## WHAT YOU SHOULD DO
Reproduce this listing from its first line through the line with "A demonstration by", inclusive, leaving out all that follows.

## DATA RECORDS
_ _ _ _

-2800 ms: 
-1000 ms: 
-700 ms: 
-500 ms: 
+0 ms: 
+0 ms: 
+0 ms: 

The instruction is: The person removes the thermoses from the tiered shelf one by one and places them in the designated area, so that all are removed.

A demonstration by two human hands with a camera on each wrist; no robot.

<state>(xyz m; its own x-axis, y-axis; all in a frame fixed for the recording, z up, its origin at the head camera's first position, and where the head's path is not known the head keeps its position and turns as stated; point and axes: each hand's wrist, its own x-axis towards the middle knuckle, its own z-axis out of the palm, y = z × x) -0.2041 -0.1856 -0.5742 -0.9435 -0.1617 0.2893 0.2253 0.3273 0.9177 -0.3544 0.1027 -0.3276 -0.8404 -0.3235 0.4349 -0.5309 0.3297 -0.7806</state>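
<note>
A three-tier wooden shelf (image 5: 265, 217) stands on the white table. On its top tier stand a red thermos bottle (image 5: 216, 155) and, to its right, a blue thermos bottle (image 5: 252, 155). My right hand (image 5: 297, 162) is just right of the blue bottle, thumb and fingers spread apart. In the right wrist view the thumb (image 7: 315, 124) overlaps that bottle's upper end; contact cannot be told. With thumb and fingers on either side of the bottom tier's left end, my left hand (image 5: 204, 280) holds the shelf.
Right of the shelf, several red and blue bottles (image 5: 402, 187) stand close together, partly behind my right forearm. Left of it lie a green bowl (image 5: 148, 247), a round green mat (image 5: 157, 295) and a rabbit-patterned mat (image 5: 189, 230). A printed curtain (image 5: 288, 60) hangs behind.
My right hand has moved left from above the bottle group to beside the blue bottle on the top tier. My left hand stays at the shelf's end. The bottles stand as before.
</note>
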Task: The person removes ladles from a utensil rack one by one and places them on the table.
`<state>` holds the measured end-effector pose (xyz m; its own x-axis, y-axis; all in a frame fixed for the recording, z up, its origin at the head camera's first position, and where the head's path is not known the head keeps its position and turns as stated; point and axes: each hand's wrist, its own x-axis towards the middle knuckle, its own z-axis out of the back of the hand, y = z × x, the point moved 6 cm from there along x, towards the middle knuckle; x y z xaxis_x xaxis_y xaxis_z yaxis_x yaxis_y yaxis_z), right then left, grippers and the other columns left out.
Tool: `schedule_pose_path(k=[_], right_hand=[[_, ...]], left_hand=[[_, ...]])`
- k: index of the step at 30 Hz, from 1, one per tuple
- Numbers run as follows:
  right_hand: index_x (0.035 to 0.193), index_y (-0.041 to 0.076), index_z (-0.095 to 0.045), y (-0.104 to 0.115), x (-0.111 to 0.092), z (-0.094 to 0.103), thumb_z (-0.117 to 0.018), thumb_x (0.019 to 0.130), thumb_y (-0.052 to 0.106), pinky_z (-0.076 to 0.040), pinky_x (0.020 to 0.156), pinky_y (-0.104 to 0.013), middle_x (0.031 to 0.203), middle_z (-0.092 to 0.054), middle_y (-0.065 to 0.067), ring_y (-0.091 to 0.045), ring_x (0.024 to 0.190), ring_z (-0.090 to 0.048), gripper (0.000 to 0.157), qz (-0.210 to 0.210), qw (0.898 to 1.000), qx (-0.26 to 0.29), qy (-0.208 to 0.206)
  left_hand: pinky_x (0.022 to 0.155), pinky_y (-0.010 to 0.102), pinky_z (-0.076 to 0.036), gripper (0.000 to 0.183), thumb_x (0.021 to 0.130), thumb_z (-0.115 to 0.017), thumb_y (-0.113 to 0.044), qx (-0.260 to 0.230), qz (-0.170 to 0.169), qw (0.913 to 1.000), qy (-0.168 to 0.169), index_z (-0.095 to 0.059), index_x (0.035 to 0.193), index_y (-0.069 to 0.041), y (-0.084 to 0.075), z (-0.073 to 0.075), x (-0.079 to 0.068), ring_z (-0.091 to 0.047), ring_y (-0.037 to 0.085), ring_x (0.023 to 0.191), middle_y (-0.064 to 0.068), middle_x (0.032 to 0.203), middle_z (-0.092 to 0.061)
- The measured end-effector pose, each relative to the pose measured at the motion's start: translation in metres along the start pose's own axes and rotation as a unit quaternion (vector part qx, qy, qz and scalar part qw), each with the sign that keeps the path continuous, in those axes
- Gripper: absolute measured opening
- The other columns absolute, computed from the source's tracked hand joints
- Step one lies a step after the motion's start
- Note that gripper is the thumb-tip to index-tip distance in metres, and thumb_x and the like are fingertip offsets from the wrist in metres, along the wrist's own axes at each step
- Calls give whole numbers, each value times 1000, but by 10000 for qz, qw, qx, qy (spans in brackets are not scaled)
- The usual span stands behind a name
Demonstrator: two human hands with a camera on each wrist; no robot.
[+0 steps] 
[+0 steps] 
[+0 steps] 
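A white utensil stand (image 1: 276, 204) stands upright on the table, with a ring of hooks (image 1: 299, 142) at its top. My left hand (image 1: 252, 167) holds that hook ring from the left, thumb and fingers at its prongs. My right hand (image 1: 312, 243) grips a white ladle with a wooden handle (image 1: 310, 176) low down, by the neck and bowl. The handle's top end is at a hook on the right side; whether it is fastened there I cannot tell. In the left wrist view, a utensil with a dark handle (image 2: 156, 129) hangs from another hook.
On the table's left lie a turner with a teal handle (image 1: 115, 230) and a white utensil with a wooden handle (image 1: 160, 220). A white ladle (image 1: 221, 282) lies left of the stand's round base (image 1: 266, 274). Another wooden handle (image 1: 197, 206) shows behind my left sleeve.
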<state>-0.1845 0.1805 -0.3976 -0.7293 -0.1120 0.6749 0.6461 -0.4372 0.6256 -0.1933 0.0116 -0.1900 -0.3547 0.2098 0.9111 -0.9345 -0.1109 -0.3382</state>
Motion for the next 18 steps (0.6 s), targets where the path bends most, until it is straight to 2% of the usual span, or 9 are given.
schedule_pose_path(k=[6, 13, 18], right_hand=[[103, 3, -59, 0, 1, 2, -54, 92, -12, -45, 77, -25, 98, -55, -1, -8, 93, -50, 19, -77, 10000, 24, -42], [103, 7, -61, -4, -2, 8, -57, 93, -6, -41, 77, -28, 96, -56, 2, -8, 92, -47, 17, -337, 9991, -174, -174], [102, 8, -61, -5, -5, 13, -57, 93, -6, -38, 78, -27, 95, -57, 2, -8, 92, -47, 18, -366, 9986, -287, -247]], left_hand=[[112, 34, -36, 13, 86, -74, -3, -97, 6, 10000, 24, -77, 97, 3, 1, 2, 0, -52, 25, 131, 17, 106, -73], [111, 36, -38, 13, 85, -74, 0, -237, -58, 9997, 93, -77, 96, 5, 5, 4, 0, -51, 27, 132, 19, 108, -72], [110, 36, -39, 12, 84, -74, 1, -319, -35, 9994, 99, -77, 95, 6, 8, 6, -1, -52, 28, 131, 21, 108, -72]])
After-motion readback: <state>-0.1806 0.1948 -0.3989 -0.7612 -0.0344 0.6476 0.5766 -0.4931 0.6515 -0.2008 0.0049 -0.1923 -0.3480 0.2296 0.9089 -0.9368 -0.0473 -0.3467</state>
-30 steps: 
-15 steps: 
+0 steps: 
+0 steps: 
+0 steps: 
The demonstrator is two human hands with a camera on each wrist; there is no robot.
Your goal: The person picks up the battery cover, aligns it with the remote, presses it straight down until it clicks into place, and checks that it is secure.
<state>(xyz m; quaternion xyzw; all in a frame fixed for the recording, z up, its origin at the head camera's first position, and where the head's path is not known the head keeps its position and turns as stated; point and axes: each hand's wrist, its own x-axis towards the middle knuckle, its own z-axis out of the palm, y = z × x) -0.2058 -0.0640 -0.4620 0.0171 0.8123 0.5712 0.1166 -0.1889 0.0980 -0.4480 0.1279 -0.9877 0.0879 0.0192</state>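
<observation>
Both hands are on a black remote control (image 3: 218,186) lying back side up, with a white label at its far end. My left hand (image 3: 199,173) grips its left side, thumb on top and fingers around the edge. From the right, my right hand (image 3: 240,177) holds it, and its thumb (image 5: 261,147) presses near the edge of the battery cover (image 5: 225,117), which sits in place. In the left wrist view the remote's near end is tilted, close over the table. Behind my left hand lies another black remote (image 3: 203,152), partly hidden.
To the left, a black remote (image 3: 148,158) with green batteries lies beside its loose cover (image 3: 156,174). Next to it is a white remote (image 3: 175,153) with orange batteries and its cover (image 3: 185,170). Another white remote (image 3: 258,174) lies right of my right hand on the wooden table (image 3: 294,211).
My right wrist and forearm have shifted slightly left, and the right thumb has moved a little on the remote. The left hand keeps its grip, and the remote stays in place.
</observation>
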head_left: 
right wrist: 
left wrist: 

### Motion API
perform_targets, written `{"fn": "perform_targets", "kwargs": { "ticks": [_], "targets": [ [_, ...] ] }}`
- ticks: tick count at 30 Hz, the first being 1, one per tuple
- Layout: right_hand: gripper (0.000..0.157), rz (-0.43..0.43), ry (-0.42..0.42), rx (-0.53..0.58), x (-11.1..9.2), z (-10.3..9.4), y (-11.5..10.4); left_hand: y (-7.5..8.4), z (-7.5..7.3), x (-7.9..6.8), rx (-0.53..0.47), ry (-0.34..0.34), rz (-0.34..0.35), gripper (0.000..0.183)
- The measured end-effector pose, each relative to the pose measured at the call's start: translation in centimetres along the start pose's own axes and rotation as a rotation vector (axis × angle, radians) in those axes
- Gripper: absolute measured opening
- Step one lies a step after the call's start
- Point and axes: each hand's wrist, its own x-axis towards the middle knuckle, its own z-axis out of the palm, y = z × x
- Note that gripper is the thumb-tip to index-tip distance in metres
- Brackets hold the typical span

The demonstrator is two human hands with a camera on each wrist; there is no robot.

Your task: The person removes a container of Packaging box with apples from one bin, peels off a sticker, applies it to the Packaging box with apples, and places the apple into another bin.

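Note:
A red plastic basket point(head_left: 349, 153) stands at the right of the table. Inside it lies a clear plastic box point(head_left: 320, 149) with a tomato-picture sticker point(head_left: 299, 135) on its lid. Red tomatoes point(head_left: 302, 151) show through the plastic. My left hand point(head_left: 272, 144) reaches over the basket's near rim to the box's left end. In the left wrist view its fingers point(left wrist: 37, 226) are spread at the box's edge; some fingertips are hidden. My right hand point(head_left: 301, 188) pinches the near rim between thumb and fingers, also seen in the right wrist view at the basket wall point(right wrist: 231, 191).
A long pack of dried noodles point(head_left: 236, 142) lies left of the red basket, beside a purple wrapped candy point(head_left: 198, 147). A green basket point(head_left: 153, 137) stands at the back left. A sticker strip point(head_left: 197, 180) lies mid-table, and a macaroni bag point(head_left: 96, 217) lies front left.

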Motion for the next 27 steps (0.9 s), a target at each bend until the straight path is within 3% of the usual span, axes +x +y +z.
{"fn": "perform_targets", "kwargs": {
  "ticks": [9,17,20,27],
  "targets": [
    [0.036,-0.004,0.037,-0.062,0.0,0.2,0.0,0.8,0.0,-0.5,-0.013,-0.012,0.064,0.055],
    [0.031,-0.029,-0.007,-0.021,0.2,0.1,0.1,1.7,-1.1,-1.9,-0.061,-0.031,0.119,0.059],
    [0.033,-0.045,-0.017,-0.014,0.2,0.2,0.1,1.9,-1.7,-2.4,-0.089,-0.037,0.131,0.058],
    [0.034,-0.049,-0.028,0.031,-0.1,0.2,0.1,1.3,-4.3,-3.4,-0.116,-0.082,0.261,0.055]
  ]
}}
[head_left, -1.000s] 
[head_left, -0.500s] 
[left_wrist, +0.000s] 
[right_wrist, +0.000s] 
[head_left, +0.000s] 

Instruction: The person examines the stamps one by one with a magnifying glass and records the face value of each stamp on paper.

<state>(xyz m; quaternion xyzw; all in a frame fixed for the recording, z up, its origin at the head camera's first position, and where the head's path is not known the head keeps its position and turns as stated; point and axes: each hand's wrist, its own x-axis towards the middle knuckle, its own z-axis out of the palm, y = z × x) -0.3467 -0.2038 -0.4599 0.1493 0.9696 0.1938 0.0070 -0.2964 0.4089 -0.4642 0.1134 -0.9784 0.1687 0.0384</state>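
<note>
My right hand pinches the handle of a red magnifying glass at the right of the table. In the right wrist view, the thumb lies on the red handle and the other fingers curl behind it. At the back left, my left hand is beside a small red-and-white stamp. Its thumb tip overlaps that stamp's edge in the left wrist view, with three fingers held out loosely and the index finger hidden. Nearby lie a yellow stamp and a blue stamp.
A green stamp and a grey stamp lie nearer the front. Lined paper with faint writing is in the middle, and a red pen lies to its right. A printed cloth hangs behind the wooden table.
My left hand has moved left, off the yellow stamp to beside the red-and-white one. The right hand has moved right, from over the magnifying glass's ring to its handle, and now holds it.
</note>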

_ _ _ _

## SOLUTION TO THE EXERCISE
-2800 ms: 
-1000 ms: 
-700 ms: 
-500 ms: 
+0 ms: 
+0 ms: 
+0 ms: 

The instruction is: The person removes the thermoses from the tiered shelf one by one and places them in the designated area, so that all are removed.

A demonstration by two human hands with a camera on each wrist; no robot.

That is the complete answer to the exercise.